Major League Baseball Looks to Increase Black Presence

The commissioner of the league has established a diversity task force to study how to increase the number of African-American players.

Pablo Sandoval No. 48 of the San Francisco Giants gets awarded the Most Valuable Player Trophy by MLB Commissioner Allan H. 'Bud' Selig. (Photo: Matt Solcum - Pool/Getty Images)

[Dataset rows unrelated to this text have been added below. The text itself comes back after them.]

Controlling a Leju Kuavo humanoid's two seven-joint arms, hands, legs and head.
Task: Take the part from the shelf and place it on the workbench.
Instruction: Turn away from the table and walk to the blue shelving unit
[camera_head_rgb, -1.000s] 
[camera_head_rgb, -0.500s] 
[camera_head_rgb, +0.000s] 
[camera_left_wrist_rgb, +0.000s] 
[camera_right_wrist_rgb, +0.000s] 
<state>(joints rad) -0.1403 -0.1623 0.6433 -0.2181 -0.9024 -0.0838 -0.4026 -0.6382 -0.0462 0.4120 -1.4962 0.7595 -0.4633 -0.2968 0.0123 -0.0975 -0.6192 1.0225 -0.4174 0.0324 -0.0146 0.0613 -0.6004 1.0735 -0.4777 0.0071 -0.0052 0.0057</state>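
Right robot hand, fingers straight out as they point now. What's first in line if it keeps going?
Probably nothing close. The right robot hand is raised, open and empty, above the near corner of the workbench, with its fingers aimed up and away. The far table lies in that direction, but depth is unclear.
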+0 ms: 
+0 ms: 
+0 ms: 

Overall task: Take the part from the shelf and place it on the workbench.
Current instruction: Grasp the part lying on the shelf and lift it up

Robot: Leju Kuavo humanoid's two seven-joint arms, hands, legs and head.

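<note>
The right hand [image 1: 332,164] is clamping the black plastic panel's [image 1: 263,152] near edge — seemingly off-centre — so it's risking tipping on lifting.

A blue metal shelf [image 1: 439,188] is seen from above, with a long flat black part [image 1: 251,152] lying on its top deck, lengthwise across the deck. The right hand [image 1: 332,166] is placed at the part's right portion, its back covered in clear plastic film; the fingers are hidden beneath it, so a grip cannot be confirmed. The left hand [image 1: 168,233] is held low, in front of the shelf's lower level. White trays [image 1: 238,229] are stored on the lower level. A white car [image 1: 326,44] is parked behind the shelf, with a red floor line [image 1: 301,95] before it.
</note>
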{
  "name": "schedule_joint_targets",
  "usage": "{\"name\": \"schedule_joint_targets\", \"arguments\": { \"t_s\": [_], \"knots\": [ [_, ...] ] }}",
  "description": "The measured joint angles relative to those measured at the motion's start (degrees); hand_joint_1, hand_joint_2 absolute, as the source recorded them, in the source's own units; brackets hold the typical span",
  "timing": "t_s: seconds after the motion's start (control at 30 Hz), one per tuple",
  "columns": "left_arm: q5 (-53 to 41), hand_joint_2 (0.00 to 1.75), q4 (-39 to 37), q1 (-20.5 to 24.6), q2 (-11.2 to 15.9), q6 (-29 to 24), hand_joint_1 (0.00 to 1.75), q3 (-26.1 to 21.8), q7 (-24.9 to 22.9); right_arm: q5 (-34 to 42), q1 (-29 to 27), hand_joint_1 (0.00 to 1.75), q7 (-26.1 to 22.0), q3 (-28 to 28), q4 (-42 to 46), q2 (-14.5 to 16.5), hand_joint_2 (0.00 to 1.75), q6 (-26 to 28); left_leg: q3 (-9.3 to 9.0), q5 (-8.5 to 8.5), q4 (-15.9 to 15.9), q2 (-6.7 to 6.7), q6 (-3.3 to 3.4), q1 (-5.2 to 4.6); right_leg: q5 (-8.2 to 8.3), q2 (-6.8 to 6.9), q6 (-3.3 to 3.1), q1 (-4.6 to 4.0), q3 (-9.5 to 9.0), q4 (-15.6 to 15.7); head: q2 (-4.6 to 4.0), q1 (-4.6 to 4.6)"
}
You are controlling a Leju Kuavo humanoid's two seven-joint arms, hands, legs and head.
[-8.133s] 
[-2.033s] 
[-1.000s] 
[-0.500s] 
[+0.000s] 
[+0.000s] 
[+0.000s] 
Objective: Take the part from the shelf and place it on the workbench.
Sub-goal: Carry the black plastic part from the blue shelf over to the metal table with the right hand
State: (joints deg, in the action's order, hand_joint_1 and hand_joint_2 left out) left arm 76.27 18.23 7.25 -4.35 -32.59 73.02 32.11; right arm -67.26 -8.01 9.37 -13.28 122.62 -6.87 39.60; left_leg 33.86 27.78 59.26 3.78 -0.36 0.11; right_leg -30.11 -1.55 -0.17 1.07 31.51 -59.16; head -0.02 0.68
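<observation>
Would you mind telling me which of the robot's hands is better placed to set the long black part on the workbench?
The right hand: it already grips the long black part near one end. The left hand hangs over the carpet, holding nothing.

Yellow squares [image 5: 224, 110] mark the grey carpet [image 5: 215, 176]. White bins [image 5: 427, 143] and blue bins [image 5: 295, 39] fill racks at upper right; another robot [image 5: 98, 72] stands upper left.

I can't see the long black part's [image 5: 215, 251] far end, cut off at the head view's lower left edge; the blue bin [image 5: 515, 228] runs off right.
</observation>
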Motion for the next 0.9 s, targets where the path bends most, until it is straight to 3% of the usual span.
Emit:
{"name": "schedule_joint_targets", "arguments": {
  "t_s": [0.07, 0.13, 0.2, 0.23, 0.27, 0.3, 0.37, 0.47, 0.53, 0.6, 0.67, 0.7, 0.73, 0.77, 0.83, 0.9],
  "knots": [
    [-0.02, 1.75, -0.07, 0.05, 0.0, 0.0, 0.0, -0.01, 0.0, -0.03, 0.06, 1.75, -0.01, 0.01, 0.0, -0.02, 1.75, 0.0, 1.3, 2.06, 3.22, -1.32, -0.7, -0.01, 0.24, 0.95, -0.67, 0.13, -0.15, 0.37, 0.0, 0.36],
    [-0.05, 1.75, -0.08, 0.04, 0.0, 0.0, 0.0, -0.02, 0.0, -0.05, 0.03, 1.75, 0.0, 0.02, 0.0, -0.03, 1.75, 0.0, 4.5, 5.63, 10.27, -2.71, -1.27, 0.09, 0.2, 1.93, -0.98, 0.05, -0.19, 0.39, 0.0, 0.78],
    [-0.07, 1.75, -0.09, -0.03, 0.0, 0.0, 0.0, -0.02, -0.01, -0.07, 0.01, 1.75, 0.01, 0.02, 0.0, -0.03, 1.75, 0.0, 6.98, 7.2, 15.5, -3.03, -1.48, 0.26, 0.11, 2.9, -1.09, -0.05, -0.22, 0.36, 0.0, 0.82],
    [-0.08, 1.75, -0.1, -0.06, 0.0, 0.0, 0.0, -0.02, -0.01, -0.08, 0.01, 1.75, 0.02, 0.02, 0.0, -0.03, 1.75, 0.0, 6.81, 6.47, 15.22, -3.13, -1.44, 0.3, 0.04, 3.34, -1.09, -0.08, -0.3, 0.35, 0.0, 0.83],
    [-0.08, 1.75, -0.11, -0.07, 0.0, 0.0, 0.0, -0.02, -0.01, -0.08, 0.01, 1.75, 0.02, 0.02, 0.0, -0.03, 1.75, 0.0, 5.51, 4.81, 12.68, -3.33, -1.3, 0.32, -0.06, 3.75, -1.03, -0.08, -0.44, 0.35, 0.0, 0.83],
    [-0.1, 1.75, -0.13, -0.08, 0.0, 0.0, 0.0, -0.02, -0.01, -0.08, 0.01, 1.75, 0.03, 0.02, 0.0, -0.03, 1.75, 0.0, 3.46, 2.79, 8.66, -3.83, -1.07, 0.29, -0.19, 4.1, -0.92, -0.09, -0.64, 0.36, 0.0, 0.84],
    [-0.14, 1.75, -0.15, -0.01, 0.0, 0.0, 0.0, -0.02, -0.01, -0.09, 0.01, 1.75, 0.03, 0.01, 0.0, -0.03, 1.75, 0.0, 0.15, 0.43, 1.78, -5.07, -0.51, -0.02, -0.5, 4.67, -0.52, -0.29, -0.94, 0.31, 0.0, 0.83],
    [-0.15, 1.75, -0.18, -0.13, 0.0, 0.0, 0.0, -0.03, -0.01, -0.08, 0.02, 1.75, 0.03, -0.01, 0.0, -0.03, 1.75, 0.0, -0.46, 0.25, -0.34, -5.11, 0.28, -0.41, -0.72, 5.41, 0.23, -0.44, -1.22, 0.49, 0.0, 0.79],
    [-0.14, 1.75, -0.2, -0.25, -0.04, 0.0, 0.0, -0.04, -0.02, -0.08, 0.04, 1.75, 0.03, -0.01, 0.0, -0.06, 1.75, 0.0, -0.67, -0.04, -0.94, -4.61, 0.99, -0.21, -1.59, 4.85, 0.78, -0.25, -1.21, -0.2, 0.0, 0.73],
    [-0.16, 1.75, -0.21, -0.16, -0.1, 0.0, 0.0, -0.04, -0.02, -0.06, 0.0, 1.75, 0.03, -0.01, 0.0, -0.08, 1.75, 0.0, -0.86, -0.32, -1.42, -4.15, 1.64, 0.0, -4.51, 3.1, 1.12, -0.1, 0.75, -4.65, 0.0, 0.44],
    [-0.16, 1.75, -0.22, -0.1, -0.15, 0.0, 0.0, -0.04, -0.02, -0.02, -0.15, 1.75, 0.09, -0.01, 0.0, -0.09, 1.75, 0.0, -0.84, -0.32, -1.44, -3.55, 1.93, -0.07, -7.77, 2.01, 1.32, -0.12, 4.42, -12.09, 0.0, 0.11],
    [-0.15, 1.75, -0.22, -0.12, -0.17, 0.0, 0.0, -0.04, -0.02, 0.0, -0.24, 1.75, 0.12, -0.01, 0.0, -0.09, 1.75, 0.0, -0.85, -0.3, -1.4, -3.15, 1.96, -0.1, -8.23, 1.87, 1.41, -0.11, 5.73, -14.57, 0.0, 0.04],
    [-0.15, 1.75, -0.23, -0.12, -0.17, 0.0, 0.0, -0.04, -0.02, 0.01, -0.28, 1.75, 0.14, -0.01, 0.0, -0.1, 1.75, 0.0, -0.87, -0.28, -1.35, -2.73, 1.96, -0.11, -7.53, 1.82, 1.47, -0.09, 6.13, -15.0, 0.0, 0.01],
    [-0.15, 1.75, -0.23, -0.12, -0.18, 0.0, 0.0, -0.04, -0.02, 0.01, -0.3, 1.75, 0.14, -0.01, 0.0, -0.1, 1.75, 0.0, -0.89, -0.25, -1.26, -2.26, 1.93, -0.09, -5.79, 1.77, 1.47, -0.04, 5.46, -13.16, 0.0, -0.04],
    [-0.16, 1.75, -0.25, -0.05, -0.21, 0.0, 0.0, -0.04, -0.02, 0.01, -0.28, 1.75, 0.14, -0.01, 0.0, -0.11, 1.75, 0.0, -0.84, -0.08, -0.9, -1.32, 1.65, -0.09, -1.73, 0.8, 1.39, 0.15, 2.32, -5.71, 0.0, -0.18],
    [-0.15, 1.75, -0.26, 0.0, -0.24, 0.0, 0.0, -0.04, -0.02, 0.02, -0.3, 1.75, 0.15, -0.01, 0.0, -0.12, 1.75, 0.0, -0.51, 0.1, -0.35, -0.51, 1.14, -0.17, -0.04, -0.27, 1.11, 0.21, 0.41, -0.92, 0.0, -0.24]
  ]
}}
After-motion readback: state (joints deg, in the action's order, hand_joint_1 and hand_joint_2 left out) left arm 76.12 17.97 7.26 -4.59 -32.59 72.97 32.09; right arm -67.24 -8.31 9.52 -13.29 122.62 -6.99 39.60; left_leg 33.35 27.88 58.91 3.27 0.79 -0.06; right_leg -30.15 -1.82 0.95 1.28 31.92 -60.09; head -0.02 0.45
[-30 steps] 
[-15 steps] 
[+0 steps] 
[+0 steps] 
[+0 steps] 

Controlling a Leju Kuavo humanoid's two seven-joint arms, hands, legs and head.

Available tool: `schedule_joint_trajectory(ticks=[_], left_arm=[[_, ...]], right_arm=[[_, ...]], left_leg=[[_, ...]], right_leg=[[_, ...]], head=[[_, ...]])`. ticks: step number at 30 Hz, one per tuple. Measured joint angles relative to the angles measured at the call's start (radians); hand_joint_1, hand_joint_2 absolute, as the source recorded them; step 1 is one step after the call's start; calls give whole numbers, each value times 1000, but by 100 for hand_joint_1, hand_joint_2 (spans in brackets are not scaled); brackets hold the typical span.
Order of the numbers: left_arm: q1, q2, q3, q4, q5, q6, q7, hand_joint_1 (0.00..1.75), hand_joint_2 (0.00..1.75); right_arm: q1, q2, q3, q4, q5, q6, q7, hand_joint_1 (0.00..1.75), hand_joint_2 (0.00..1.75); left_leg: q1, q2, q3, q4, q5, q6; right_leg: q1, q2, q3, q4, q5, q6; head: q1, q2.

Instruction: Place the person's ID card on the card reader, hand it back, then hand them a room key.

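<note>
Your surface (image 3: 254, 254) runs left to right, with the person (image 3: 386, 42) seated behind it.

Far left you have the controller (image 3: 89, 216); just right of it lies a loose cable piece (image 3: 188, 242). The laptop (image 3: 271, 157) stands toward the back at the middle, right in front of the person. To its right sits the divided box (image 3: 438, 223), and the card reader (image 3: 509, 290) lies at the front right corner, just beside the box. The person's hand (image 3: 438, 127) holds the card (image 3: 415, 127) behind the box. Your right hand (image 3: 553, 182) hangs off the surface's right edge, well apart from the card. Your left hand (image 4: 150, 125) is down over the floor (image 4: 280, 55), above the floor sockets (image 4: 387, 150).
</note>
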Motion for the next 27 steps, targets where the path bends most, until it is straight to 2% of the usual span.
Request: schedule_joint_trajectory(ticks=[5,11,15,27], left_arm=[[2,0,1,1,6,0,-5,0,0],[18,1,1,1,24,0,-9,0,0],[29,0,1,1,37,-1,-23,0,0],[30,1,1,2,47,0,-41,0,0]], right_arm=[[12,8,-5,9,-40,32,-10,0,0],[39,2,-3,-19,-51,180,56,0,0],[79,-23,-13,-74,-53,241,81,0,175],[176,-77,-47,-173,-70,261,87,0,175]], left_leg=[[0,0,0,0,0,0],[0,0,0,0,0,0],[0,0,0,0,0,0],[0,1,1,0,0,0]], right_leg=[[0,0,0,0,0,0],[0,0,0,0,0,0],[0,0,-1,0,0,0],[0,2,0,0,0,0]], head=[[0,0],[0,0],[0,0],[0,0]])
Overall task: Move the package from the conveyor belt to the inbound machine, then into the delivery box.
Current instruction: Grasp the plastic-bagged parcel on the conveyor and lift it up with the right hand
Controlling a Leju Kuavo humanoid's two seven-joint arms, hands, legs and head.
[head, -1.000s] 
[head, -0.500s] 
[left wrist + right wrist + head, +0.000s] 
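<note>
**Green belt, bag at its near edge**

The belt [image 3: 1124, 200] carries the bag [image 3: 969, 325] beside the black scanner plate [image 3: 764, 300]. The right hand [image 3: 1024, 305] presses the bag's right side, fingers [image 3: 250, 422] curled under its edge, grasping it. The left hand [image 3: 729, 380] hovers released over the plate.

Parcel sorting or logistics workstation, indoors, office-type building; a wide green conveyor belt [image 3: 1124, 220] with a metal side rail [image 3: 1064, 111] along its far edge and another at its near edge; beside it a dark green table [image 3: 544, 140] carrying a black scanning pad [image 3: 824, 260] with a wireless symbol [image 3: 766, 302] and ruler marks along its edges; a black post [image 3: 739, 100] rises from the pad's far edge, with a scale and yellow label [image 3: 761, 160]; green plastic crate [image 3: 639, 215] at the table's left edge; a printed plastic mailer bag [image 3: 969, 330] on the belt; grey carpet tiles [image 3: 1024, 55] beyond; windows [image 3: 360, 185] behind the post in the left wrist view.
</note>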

The revived attention in recent months to Jackie Robinson’s role in desegregating professional baseball in the 1940s has come at just the time the sport is wrestling with another issue: The low number of African-American players and fans.
In fact, Allan H. (Bud) Selig, the commissioner of Major League Baseball, recently convened a 17-member diversity task force to study the issue of African-American players in the league.
African-American players accounted for 8.5 percent of the league’s rosters on opening day. That is down from the high in 1986, when Black players from the United States made 19 percent of the league’s teams, according to research by Mark Armour of the Society of American Baseball Research.
At the moment, of the players in Major League Baseball, 62 percent are white, 28 percent Hispanic and 1 percent are Asian, the league said.
Also, research has indicated, the level of Black baseball fans has fallen in the last 20 years as well.
It is a far cry from the years before the integration of Major League Baseball, when Black fans supported a national baseball league of their own, the Negro League.
“As a social institution, Major League Baseball has an enormous social responsibility to provide equal opportunities for all people, both on and off the field,” Selig said, in a statement.
He added that the league has two programs already in existence that should address boosting the numbers of Black baseball players over time. One, called Reviving Baseball in Inner Cities, provides playing opportunities in baseball and softball for youth ages 5 through 18 in underserved communities.  
The other is the MLB Urban Youth Academies, which it said has served more than 10,000 young people around the country.
"It’s not a quick fix situation,” said Wendy Lewis, senior vice president of diversity and strategic alliances for Major League Baseball, in an interview with “It’s a long-term issue and one that is very important to the commissioner.”
Lewis said that the diversity panel is likely to recommend the expansion of existing diversity programs and to highlight others initiatives that are less well-known.
In addition, the league is sponsoring a diversity business summit in June in Houston, where representatives for all 30 clubs will look into how to attract a more diverse population and increased supplier diversity.
She added that the diversity panel is expected to operate for some time.
”It’s a continuum,” Lewis said. "The commissioner has put together a vigorous group and I don’t think Major League Baseball will ever take their eye off of the prize of enhancing this sport.”